もともと、やまとことばに「ねぎらう」「いたわる」という言葉があり、中国から漢字がはいってきたときに「労」という漢字を押しつけました。
その結果、おなじ漢字で意味もほぼおなじなのに「労う (ねぎらう) 」と「労る (いたわる) 」という奇妙なセットができてしまいました。
「労 (ロウ) 」は「苦労する」「骨を折る」ことです。
「ねぎらう」はそれに対して「よくやったね」「大変だったね」と感謝したり、褒めたり、相手の苦労を思いやることです。
「いたわる」もおなじ意味があるのですが、現在では「怪我したところをいたわる」のように弱い人や、物をやさしく包みあるいは手当てする意味でつかわれます。
これももし「労 (ロウ) を労 (ロウ) する」だったらおかしいと思うんだけど「ろうを、ねぎらう」だと聞いてるかぎりはおかしいと思わないんですね。
気づかないんです。
でも、文字で書くと変です。
「従業員の労を労う」なら「従業員の働きを労う」などといえばいいんです。
あるいは「従業員を労う」でいいんですね。
「ねぎらう」は「犒う」とも書きます。
指を指す
これもやまとことばの「さす」は1つです。
それを差す、指す、刺す、挿す、射す、注す、点すなどと書き分けるようにしたために起きた犠牲者の1人です😄
これらの言葉に共通することは何でしょうか?
「細くて尖ったもので一点を示すか、その場所に作用する」という意味です。
「指をさす」ときは「差す」という漢字で逃げたりしますが、もとのやまとことばは1つです。
注射という熟語があるように、この意味は「さすさす」ですね😄
意味が180度変わってしまうもの
防火を防ぐ。
防腐を防ぐ。
熟語が別の意味を持ったため、間違いとはいえないもの
・犯罪を犯す。
そもそも「罪」を「犯す」ことを「犯罪」というのですが、「罪」が道徳的なものにいうのに対して、「犯罪」は「法律上の罪」という意味を持つようになったので、まちがいではありません。
・前線の前、後ろ
気象でつかわれるcold front (寒冷前線) などの「前線」は「気団の境目」という意味なので、「前線」の「前」や「後ろ」があります。
「寒冷前線の前では激しい上昇気流のため、積乱雲が発達します」などといいます。
・着物を着る
「着物」が「着る物」ではなく「和服」という意味に限定され、定着してしまったのでしかたありません💦
・飲み物を飲む
これも「コーヒーを飲む」「お茶を飲む」「酒を飲む」なら問題ないんだけど、「飲み物」が「飲むもの全般を指す」言葉になってしまったのでやむを得ません=^^=
じゃあ飲みもの以外に飲むものがあるのかというと、
「薬を飲む」
「相手の要求を飲む」
などがあります。
おなじ仲間に「食べ物を食べる」があります。
・旅行に行く
やまとことばが「たび」に対して、漢語の熟語が「りょこう」で「たび」の意味なので誤用とは言えないですね。
文字にするとちょっともやもやしますが。
「旅に行く / 出る」というとちょっと寂しい雰囲気を醸し出します。
やまとことばの「たび」は1人でよく言えば趣がある、悪い言えば孤独なイメージになってしまいました。
それに対して「りょこう」は楽しい雰囲気があります。
「海外旅行に行く」が「海外に行く」という意味合いが強いので「旅行に行く」という言いかたが定着したのかもしれません。
「旅行 (を) する」なら問題ありません。
・焼き芋を焼く
う~ん。
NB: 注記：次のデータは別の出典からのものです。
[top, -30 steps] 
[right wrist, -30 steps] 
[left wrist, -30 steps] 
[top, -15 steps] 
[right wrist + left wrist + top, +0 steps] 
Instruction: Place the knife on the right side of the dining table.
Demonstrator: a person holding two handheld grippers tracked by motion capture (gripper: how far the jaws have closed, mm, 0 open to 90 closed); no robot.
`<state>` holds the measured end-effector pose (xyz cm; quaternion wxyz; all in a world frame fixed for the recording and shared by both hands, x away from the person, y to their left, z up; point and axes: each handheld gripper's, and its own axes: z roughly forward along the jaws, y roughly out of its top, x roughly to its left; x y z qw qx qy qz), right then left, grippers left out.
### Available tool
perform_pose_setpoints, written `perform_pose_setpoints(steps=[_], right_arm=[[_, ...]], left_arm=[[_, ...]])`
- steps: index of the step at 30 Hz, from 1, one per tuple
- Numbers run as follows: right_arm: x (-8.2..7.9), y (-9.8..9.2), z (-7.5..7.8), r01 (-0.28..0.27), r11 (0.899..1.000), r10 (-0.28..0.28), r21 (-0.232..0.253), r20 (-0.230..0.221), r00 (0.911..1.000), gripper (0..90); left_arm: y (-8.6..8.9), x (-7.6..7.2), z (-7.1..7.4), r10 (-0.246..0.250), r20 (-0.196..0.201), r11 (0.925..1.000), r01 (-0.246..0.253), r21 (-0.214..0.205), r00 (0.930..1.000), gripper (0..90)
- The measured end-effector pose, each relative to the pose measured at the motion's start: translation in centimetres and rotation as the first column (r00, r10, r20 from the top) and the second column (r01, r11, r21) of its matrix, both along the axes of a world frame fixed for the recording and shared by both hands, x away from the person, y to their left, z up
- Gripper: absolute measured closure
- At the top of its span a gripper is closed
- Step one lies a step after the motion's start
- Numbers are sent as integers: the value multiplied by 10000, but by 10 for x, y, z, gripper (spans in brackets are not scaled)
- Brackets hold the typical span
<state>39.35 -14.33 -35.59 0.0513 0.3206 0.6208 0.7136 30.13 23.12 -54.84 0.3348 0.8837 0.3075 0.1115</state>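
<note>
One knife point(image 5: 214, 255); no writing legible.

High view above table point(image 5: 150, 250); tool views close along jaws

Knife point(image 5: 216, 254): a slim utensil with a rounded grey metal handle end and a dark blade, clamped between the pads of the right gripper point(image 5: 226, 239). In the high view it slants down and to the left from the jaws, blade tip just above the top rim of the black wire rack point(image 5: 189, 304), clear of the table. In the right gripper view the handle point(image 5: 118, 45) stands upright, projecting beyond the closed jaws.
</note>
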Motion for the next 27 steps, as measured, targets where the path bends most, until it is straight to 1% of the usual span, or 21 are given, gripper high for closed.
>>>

これも苦しい(^_^;)
「芋」を「焼いた」から「焼き芋」になるんだけど、
「芋を焼く」では即物描写で、「焼き芋を焼く」だと「焼き芋」という特定の調理方法による食べものを表すのでいたしかたありません💦
「お湯を沸かす」に近いものがありますね。
英語では「boil the water (水を沸かす) 」というけど、日本語では「お湯を沸かす」で正しいのです!
理屈っぽくいうと「水を沸かした結果、お湯になる」んだけど、日本語では「お湯を沸かす」です!